Performance, Degradation and Failure Mechanism of Normal and Lightweight Concrete Exposed to Elevated Temperature
Abstract
This paper investigates the performance of normal-weight concrete (NWC) and lightweight concrete (LWC) when exposed to higher temperatures. A total of 42 NWC and LWC cylinders are exposed to different steady-state temperatures (room temperature, 100 °C, 200 °C, 400 °C, 600 °C and 800 °C) and also under ISO-834 standard fire curve. Parameters like compressive strength, mass loss, and modulus of elasticity are evaluated. Additionally, the failure patterns are observed, and SEM analysis is performed to investigate the internal microstructure. The experimental results are compared with the Eurocode (EC) 2 model of the degradation of concrete’s compressive strength degradation with an increase in temperature exposure.
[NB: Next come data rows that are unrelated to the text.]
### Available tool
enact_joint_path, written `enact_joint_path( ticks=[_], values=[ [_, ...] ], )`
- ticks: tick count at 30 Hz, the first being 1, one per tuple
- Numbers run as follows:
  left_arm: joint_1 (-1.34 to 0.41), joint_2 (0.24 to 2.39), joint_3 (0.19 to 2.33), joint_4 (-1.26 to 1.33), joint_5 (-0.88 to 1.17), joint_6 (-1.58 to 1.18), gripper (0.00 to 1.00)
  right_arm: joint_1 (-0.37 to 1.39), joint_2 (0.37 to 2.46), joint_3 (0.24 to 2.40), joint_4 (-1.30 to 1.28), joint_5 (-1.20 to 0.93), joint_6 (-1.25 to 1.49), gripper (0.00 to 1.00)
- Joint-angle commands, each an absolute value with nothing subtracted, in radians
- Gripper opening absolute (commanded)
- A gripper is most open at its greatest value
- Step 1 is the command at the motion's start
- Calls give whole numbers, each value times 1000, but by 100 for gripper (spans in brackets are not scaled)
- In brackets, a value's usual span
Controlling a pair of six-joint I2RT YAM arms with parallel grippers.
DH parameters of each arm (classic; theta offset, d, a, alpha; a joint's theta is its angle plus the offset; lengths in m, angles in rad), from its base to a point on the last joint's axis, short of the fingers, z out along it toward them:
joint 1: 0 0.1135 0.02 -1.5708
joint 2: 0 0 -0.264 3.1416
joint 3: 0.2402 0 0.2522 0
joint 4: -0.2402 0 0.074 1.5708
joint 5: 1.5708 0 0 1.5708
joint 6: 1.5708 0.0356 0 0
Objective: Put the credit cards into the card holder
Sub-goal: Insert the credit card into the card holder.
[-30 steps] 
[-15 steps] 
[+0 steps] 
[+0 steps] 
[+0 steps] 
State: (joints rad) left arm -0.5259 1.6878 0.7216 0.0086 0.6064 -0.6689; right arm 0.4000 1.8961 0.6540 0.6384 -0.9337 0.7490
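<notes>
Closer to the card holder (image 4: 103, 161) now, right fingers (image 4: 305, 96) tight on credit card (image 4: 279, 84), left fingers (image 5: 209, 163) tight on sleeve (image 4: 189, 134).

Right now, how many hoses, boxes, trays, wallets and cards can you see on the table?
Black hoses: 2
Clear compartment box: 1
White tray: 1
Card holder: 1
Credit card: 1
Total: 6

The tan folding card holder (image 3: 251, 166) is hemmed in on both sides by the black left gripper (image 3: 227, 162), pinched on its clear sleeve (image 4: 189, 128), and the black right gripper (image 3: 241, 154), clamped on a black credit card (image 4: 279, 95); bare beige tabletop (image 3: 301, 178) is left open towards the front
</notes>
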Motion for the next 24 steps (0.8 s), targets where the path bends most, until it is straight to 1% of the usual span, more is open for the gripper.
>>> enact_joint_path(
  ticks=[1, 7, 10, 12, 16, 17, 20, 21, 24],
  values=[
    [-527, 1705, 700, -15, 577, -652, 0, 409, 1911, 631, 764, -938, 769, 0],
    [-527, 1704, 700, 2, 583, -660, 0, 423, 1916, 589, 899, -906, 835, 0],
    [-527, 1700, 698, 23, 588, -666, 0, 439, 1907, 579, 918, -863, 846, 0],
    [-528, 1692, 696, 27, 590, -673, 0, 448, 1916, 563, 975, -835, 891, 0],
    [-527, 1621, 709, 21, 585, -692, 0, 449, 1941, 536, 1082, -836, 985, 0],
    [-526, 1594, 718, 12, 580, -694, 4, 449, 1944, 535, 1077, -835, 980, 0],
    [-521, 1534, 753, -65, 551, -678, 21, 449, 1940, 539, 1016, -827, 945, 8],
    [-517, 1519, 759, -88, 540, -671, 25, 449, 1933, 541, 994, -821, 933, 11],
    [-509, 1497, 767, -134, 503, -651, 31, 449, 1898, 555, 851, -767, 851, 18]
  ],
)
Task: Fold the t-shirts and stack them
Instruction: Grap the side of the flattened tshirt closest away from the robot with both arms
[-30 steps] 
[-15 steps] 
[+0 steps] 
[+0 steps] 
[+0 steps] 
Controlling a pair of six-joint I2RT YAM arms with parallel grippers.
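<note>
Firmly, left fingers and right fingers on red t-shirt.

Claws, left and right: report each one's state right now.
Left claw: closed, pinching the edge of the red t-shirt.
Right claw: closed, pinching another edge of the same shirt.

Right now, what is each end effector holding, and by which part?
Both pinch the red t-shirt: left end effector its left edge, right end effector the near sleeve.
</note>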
Analytical models are also developed to predict the degradation of compressive strength and modulus of elasticity with respect to increases in temperature. The findings indicate that LWC performs better under fire than NWC maintaining a normalized compressive strength factor of approximately 0.25 at 800 °C, compared to 0.227 for NWC. Significant decreases in residual strength of NWC and LWC specimens are reported starting at 400 °C. Initially, LWC samples exhibited higher mass loss than the NWC samples. However, at higher temperatures, starting from 800 °C, this trend reversed, with NWC showing a higher rate of mass loss. Further, the ductility of both types of concrete increases at high temperatures. On the contrary, the modulus of elasticity decreases with an increase in temperature. Microstructural analysis of the concrete specimens confirmed these results showcasing cracks in the aggregates and in cement materials at elevated temperatures. The findings indicate that LWC is a viable alternative to NWC in fire-prone regions, offering enhanced thermal performance and environmental benefits.